Scoppia la polemica in Calabria: la sindaca affida una delega a suo marito (NOMI)
Accuse dell’opposizione su un presunto conflitto di interessi dopo un decreto del sindaco. La minoranza parla di “scelta inopportuna” e solleva dubbi su trasparenza e imparzialità amministrativa
Nuove tensioni politiche a Villapiana, dove si accende un acceso confronto tra maggioranza e opposizione dopo la pubblicazione di un decreto comunale firmato dal sindaco Mariolina De Marco. Il provvedimento ha infatti attribuito una delega per i rapporti con il tessuto imprenditoriale locale a un soggetto individuato nell’ambito familiare della prima cittadina.
A sollevare la questione è il consigliere di opposizione Nicola Mastrota, che ha reso pubblica la vicenda attraverso i social, contestando nel merito la scelta amministrativa e definendola una decisione “al limite dell’opportunità istituzionale”.
Le contestazioni dell’opposizione
Secondo Mastrota, la decisione rappresenterebbe una forzatura rispetto ai principi di correttezza amministrativa e buon senso politico. Nel suo intervento, il consigliere evidenzia come la gestione di un settore strategico per lo sviluppo economico locale richieda, a suo avviso, massima trasparenza e indipendenza da legami personali.

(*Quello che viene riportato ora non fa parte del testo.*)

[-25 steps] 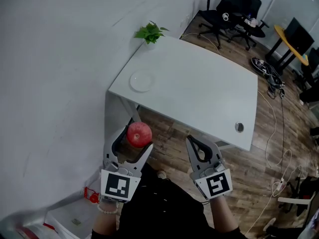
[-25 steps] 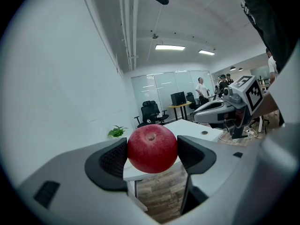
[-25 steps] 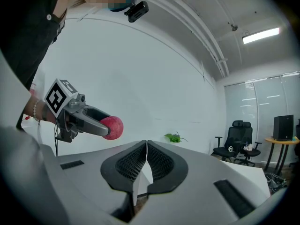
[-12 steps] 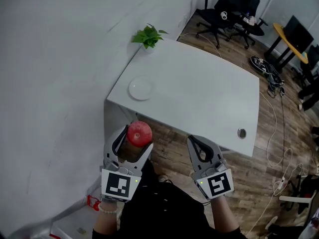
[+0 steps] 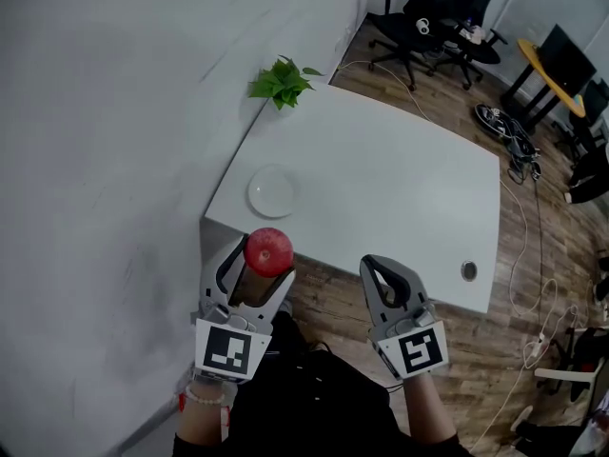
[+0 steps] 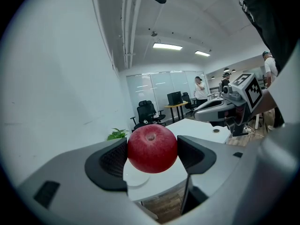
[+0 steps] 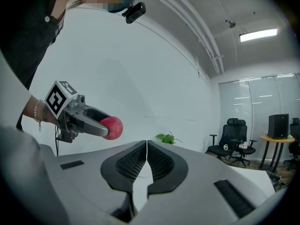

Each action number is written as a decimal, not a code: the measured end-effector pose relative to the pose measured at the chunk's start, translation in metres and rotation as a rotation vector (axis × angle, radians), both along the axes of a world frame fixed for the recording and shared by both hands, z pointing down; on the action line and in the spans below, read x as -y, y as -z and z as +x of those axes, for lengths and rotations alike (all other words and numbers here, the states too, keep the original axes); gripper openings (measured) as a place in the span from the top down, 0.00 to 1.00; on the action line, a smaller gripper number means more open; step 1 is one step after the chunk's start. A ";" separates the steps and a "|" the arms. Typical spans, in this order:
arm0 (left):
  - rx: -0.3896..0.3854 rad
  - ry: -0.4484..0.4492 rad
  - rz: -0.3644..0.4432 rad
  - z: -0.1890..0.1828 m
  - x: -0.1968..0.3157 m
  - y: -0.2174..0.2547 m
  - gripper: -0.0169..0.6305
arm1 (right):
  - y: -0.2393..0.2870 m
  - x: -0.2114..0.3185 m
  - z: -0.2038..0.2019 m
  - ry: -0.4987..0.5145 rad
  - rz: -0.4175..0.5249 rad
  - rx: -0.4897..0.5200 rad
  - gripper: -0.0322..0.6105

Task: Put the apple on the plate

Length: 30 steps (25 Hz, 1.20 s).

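Note:
A red apple sits clamped between the jaws of my left gripper, held in the air just short of the white table's near edge. A small white plate lies on the table near its left side, beyond the apple. My right gripper hovers to the right of the left one, jaws pressed together with nothing in them.
A potted green plant stands at the table's far left corner against the white wall. A round cable hole is near the table's front right. Office chairs and cables lie on the wooden floor beyond.
Both grippers and the apple have drawn closer to the table's near edge; the left gripper keeps its hold on the apple and the right stays shut.

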<state>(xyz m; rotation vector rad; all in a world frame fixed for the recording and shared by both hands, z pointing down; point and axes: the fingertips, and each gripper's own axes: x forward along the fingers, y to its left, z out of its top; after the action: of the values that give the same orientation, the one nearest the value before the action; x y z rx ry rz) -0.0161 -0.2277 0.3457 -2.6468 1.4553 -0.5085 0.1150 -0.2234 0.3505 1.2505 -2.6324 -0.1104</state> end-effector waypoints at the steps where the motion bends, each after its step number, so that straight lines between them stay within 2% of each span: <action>1: -0.003 0.000 -0.006 -0.004 0.008 -0.001 0.44 | -0.001 0.008 -0.004 -0.002 -0.002 -0.003 0.89; 5: 0.003 0.002 -0.015 -0.024 0.039 -0.003 0.44 | 0.002 0.040 -0.024 -0.025 -0.020 -0.006 0.89; 9: -0.002 -0.007 -0.011 -0.046 0.067 -0.004 0.44 | -0.003 0.072 -0.032 -0.101 -0.063 -0.026 0.89; 13: 0.009 -0.054 0.009 -0.059 0.085 -0.010 0.44 | 0.000 0.094 -0.055 -0.094 -0.062 -0.045 0.89; 16: 0.015 -0.085 0.013 -0.069 0.096 -0.014 0.44 | 0.002 0.106 -0.075 -0.066 -0.024 -0.029 0.89; 21: -0.041 -0.091 -0.039 -0.081 0.112 -0.015 0.44 | 0.009 0.121 -0.097 -0.080 0.003 -0.007 0.89; 30: -0.022 -0.113 -0.057 -0.089 0.126 -0.025 0.44 | -0.003 0.121 -0.096 -0.100 -0.033 -0.052 0.89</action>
<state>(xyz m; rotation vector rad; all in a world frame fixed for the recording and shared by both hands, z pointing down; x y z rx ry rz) -0.1050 -0.3533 0.3712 -2.7678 1.3061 -0.5192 0.0189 -0.3439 0.3536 1.3464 -2.5120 -0.0812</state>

L’esponente dell’opposizione richiama inoltre i principi contenuti nel Testo Unico degli Enti Locali (TUEL) e nella Costituzione, sottolineando come l’azione amministrativa debba essere improntata a imparzialità e trasparenza.

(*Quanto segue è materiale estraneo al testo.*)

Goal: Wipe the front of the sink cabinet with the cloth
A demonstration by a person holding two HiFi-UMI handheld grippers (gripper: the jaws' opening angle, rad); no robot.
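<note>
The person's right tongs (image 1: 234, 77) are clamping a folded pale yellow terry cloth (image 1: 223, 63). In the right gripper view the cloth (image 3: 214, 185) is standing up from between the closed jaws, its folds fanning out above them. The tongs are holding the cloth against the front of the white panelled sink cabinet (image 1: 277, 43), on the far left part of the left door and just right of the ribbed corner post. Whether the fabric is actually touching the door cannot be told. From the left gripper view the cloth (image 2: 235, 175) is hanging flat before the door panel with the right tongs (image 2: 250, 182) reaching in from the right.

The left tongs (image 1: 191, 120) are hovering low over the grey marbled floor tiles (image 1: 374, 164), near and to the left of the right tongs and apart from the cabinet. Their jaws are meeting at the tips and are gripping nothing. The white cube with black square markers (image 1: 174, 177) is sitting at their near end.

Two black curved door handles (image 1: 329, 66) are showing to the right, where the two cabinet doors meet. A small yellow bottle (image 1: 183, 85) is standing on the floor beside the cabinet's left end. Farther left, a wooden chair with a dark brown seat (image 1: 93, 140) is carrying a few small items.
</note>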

Il nodo politico-amministrativo
Al centro della polemica vi è la scelta di affidare un incarico legato ai rapporti con l’imprenditoria locale a una figura vicina alla sfera familiare del sindaco, circostanza che per l’opposizione configurerebbe un potenziale conflitto di interessi e un problema di opportunità politica.
Secondo quanto sostenuto da Mastrota, si tratterebbe di un ruolo particolarmente delicato, in quanto connesso alle strategie di sviluppo economico del territorio e alla gestione dei rapporti con le attività produttive locali.
Dibattito aperto in città
La vicenda ha rapidamente alimentato il dibattito politico cittadino, aprendo un confronto destinato a proseguire nei prossimi giorni tra chi difende la legittimità dell’atto amministrativo e chi invece ne contesta l’opportunità.
Al momento dall’Amministrazione comunale non sono arrivate ulteriori precisazioni ufficiali sulla questione, mentre l’opposizione continua a chiedere chiarimenti sul contenuto e sulle modalità del provvedimento.